Obama performance czar Killefer withdraws over bungled taxes
AFP/NEWSCOM/FILE
One more Obama Administration official with tax problems was apparently one too many.
So this morning Nancy Killefer, selected to be the nation’s first chief performance officer, withdrew her name from consideration. The White House released a terse, five sentence letter from Killefer to the President at 11:09 a.m.
Worried about distraction and delay
Killefer, an executive with the McKinsey & Company consulting firm, said the duties facing the peformance officer are “urgent.” She said she had “come to realize in the current environment that my personal tax issue of D.C. Unemployment tax could be used to create exactly the kind of distraction and delay those duties must avoid.
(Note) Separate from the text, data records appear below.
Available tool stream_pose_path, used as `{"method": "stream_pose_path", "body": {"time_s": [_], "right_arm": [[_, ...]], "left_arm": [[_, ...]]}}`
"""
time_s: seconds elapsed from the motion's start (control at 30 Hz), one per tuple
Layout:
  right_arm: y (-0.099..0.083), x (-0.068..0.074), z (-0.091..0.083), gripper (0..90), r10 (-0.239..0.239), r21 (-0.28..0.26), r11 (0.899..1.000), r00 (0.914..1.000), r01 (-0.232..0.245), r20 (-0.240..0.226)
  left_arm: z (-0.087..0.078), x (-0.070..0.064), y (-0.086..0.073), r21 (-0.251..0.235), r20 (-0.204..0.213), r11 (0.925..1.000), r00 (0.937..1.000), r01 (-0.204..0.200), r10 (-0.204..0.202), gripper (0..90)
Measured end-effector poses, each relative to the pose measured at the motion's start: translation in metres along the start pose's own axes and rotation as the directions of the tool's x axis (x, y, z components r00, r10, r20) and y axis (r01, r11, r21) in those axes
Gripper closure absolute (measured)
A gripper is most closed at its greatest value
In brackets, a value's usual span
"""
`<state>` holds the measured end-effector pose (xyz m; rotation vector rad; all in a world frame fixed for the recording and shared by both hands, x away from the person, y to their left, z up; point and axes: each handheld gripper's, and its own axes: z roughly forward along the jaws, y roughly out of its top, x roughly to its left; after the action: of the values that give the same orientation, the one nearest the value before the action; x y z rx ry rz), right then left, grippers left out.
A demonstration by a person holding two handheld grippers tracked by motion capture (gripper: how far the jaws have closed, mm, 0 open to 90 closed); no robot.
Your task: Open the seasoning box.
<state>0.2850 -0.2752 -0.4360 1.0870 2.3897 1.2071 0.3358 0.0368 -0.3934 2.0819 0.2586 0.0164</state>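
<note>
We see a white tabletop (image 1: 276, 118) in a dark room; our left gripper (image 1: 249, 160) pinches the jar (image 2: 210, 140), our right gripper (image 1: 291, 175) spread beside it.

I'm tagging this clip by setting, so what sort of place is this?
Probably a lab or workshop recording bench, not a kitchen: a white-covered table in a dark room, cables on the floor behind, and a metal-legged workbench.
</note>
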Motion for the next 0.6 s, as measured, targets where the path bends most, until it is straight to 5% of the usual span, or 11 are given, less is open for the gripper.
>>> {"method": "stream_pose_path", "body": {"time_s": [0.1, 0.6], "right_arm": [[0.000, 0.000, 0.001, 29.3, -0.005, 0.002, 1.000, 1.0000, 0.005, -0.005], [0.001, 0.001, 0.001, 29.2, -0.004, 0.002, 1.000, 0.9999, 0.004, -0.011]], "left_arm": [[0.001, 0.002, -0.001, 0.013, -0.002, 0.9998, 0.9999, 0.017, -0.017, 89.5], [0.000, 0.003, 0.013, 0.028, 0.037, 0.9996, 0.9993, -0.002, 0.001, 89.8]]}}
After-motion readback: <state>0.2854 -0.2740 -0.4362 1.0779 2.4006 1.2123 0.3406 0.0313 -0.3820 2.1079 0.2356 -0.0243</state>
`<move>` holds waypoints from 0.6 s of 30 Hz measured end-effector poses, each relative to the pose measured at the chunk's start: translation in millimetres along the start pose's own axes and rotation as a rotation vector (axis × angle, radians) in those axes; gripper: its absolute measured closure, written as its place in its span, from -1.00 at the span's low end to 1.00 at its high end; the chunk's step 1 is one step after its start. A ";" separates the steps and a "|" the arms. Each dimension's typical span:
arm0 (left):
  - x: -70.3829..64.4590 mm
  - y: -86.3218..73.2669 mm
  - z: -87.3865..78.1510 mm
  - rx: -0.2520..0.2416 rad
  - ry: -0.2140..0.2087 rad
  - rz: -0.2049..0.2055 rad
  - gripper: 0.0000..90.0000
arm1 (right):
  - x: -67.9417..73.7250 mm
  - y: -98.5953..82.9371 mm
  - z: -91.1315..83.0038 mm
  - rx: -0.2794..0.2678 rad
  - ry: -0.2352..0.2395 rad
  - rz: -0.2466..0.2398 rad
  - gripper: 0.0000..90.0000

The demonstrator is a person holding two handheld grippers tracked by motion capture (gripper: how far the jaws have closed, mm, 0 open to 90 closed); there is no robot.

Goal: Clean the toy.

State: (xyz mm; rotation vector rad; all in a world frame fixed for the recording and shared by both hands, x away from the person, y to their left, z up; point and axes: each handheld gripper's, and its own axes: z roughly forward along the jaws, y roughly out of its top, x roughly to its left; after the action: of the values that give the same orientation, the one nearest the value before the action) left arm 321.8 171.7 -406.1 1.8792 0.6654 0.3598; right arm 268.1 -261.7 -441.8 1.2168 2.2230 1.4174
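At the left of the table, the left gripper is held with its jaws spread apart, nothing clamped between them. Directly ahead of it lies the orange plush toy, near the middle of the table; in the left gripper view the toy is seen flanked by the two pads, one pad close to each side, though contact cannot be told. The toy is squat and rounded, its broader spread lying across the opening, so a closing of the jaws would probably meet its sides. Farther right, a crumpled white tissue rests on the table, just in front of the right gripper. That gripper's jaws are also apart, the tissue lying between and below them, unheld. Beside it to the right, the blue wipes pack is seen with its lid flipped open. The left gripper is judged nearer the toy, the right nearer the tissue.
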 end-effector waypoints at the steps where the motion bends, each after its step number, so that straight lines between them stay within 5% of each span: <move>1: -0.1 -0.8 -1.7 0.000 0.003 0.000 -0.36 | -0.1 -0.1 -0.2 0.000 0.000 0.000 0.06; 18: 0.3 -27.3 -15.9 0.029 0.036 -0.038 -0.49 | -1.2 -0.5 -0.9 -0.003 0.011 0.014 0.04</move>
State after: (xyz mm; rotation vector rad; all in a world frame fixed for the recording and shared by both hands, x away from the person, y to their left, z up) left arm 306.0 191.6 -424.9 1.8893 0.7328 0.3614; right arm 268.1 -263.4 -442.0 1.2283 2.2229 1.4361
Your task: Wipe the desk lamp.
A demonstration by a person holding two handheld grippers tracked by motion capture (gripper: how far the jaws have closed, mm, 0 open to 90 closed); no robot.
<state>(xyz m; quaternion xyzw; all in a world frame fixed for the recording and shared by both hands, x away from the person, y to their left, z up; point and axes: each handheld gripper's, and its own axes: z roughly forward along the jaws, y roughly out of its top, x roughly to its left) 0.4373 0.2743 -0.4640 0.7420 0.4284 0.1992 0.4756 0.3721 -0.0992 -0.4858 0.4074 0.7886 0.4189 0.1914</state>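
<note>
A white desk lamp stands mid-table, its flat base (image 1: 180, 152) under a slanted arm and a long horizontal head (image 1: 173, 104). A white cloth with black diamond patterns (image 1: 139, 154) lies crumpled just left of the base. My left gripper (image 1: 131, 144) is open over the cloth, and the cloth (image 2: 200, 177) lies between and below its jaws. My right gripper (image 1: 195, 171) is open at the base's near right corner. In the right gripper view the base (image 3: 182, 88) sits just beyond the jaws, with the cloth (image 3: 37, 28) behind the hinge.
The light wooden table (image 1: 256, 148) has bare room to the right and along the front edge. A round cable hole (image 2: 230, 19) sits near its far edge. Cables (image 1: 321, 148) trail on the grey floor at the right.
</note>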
Because of this I must reluctantly ask you to withdraw my name from consideration.”
The performance czar position did not require Senate confirmation but her nomination as deputy director of the Office of Management and Budget (OMB) did.
Her tax woes come after Treasury Secretary Timothy Geithner belatedly paid $34,000 in back taxes before being confirmed. Meanwhile, the Senate is considering whether to confirm Health and Human Services Secretary-designate Thomas Daschle after he had to pay $129,000 in back taxes run up, in part, for the use of a limousine and driver provided to him gratis.
Failure to pay unemployment tax
When Killefer’s nomination was announced in early January, the Associated Press reported that in 2005 the District of Columbia filed a $946.69 tax lien on her home in the capital’s wealthy Wesley Heights neighborhood. The District alleged she had failed to pay unemployment compensation tax for a household employee. It took her five months to get the lien extinguished.
Tax woes not always fatal
Tax problems are not always fatal for those named to key positions. Shirley Chater was confirmed as head of the Social Security Administration under President Clinton despite having failed to pay Social Security taxes for a part-time baby sitter.
But Killefer’s situation was in danger of making tax woes look like a trend for Obama appointees.